When I got into the examination room, they removed one set of bandages. And I just waited. I couldn't see anything yet. So my thought was, “hey, there's still some more bandages and let's remove them.” Nobody wanted to do anything. And so when I lifted my hand to touch the skin of my eye, and when I touched it, I knew there was no bandage. Still couldn't see anything. And so I knew at that moment that I had lost all the rest of my eyesight. And it felt like somebody took a cold bucket of ice and just poured it into your soul. I had no idea what the future was going to hold.

Katya Valasek:

I'm curious when that determination that you had previously to live your life anyway came back. The kid who was riding his bike down the street, how did you start getting back into that mentality?

Jack Chen:

Certainly was a journey and a process for sure. But immediately after the operation, you know, the things that were going on in my mind were there's no way that I'm going to be able to continue what I was doing. I had no idea what the future was going to be. This was summer after sophomore year, just before junior year in high school, SATs were coming up. And I didn't have any other plan in mind after the operation, except I was going to just continue what I was doing. I was going to continue studying. Now, mind you, I had, as a visually-impaired student, very early on, learned a little bit of braille. Didn't really know it particularly well. I had survived most of my elementary and junior and high school years with a combination of just listening in class, having some of the assignments read, and using what's called a closed circuit television, or a video magnifier.

Now Braille was something foreign to me, but I knew that if I was going to take the SAT, there's no way that I was going to be able to take it with someone reading it to me. And I had to sort of figure out how I was going to bring back that Braille skill, start using it. So that summer, I focused on two things. The only two things I could do was, number one, take that 3,500-word Barron's SAT book where you had this 3,500 words, memorize all of them and then learn to read Braille. Those are the two things I did. I didn't really have any other prospects. I didn't really want to see my friends. I kind of just wanted to be by myself and just focus on something I knew I could control. And the amazing result of that, and it really is a God gift, is my scores were much, much higher than I expected them to be. And I thought for the first time, I wonder what the next year is going to hold.
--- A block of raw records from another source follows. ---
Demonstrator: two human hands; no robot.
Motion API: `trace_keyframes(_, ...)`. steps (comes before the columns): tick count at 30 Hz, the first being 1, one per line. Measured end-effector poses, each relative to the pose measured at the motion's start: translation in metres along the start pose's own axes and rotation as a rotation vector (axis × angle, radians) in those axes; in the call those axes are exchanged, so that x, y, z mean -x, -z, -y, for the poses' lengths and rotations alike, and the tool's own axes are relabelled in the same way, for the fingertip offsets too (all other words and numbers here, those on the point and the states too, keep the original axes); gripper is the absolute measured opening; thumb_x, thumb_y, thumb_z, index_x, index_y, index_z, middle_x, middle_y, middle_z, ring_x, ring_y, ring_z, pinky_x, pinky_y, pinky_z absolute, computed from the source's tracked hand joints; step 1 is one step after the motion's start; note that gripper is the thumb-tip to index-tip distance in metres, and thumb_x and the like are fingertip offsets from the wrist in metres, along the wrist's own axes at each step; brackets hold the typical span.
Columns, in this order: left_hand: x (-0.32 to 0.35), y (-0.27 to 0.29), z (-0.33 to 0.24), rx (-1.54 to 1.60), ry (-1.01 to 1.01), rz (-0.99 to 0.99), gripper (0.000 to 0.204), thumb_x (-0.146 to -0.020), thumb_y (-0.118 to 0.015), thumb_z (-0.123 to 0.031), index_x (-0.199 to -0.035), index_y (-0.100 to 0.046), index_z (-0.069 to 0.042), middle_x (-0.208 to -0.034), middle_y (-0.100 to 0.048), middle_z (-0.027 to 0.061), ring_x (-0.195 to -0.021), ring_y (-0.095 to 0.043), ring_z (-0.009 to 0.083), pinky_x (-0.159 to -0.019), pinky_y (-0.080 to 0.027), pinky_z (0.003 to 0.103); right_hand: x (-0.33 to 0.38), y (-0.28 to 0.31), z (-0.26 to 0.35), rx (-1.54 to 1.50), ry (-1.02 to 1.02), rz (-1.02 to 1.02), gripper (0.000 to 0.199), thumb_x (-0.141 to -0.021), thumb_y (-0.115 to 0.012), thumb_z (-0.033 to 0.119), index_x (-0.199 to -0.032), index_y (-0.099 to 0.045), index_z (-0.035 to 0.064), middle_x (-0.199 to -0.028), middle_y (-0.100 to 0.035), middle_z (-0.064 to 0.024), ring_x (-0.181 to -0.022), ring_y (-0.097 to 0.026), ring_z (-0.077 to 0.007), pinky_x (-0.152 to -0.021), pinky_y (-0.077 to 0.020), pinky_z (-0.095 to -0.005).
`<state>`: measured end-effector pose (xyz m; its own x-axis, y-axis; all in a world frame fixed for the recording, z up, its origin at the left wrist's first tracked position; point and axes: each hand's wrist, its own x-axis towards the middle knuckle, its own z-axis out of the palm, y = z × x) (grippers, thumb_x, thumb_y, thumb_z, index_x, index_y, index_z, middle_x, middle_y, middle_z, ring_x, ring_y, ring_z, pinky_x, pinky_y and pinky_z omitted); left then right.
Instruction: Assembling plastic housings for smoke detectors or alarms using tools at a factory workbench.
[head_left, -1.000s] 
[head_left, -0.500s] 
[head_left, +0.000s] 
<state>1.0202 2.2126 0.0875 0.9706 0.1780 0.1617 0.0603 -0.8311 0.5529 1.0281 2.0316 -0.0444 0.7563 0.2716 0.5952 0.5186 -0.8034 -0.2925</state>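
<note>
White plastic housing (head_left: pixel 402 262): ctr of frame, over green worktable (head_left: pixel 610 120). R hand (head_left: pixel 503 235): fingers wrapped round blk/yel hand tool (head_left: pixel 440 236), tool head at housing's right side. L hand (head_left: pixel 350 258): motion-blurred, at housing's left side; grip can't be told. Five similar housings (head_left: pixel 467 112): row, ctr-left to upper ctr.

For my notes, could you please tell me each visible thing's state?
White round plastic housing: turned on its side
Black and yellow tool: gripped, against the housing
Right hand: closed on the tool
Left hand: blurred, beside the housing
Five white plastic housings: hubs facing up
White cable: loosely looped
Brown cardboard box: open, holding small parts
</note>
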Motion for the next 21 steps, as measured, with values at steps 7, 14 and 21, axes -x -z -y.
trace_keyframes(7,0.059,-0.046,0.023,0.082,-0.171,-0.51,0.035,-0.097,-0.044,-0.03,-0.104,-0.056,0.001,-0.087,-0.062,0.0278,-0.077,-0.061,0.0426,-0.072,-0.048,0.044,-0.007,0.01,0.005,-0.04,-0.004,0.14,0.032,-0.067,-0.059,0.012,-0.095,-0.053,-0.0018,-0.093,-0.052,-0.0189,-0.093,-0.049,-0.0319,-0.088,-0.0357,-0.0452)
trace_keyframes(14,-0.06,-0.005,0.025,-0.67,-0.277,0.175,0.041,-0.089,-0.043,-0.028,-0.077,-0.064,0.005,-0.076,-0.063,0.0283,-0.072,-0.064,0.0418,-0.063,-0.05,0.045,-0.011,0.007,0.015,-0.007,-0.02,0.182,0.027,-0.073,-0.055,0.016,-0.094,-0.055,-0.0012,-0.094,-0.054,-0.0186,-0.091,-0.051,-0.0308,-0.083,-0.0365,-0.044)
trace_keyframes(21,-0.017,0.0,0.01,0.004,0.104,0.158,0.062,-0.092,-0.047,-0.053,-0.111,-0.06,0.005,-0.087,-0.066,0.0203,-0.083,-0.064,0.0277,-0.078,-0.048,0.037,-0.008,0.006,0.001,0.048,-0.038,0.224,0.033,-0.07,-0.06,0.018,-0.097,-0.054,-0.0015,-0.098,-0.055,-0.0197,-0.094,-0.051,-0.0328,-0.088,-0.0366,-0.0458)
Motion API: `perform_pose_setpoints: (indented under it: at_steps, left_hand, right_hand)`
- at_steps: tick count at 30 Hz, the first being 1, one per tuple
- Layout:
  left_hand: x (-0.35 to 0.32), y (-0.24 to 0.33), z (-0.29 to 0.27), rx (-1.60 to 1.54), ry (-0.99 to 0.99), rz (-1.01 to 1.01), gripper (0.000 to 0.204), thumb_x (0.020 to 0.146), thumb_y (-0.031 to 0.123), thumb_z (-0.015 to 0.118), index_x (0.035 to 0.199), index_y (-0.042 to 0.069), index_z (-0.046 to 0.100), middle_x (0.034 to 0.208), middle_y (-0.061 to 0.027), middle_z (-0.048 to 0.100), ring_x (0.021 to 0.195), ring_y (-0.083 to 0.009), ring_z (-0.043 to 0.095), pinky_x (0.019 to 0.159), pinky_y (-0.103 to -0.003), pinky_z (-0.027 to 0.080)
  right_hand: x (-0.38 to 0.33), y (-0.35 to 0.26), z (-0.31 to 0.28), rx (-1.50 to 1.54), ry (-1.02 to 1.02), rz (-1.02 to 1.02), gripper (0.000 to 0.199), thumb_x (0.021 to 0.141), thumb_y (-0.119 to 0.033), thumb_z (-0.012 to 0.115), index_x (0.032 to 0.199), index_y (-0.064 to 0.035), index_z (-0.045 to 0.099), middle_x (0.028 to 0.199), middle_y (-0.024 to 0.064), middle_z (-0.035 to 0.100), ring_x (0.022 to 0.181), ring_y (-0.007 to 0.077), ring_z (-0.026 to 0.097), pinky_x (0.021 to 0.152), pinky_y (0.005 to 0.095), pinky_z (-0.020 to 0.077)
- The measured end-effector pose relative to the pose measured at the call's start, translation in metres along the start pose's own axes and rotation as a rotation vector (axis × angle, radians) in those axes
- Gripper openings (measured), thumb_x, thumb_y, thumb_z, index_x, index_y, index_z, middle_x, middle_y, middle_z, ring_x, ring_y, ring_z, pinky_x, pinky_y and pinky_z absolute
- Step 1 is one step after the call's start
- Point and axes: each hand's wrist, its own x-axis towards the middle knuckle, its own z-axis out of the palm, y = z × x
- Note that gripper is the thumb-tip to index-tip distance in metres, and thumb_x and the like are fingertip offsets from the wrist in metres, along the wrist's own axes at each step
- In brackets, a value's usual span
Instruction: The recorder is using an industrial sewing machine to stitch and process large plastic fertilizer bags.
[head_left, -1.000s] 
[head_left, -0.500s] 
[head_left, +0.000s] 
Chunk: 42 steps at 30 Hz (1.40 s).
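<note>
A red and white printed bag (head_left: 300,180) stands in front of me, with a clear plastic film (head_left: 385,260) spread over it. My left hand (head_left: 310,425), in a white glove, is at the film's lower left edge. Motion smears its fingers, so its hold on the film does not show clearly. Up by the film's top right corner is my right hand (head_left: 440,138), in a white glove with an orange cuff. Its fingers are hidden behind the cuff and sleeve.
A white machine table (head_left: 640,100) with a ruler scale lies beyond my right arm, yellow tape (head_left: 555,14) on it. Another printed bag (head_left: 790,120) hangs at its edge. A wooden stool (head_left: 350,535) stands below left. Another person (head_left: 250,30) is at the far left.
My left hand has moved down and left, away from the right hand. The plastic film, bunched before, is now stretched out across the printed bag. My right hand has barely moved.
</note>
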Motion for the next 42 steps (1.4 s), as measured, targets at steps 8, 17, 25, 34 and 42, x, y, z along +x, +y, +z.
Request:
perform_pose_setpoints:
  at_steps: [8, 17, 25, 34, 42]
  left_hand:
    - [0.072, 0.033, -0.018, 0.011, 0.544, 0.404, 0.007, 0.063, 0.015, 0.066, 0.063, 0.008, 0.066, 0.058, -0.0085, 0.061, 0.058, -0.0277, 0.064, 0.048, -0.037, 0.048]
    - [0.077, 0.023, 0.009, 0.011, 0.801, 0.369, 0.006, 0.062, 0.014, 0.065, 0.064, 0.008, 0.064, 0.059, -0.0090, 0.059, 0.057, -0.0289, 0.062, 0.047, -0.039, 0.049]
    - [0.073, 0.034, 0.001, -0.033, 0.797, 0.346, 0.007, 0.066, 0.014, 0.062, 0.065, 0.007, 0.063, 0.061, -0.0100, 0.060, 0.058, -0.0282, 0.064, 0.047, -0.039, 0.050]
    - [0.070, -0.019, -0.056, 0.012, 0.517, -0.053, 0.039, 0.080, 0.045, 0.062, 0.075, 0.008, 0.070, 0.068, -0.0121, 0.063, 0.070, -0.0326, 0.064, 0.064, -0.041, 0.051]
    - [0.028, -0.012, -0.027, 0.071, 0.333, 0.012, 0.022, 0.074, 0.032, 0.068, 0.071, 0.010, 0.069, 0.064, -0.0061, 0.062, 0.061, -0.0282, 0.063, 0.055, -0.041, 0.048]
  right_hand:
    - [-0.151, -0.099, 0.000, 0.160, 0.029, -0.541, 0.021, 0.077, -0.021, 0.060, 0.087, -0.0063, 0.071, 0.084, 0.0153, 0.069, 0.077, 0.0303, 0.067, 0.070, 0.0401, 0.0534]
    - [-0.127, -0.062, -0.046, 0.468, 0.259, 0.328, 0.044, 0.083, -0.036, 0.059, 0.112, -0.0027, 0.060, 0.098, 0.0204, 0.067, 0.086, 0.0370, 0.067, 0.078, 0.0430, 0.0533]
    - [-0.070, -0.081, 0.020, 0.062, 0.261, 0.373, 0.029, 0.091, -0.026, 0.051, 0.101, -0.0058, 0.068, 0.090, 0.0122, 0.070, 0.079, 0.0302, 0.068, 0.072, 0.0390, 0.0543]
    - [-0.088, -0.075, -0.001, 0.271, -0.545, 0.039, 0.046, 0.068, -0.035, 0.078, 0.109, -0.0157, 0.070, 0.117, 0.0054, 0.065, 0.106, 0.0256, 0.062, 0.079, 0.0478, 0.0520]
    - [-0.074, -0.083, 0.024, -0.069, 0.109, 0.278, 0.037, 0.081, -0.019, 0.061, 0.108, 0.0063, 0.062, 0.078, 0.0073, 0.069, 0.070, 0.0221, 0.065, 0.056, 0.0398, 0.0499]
And at the same time, I had to learn how to get around in high school. Now without sight, I'd had to learn how to interact with friends again, without sight and do all those normal things, all the schoolwork and all of that. It was again, incredibly surprising to me that my grades started improving that year. By the time that I got to my senior year, I knew I really wanted to do what my brother did, which was to go to Harvard. I applied early action and December of that year I found out I got in. And that was the first thing that really set me on this notion and this idea that maybe life would really be okay. It's not all about getting into college, but it was the realization that 18 months before my whole life had changed. And yet at the same time, I was headed for a future that maybe had some hope in it. I was really the beginning of starting to feel like, hey, maybe I'll take a real run at this and we'll just see where it takes us.

Katya Valasek:

That story you told does such a wonderful job of illustrating why you prefer the label of adversity. Can you talk a little bit more, give some more detail about why you prefer the use of adversity when you describe your life to others?

Jack Chen:

I wrote a book recently, and in the beginning of the book, I bring up the story of Frodo Baggins and the Lord of the Rings. One thing you'll notice about Frodo, he gets into this battle and he's wounded. The result of that wound is some pretty debilitating conditions. He loses the ability to walk. He starts losing his eyesight. He has mental terrors. Any number of other debilitating conditions. And you wonder whether JR Tolkien ever said that Frodo had a disability. Same goes for Harry Potter. If anyone knows those stories, he also goes through some pretty debilitating conditions, but no one says Harry Potter has a disability. And you wonder why. Well, as I started thinking about it, those conditions were experienced by Frodo and by Harry, but they don't call it a disability. The thing that brings us together is we all experience adversity. Adversities of many different kinds. They could be traditionally what people label as disabilities. That could be a cancer diagnosis. It could be losing a job or losing a love to one and the difficulties and the challenges that come with that.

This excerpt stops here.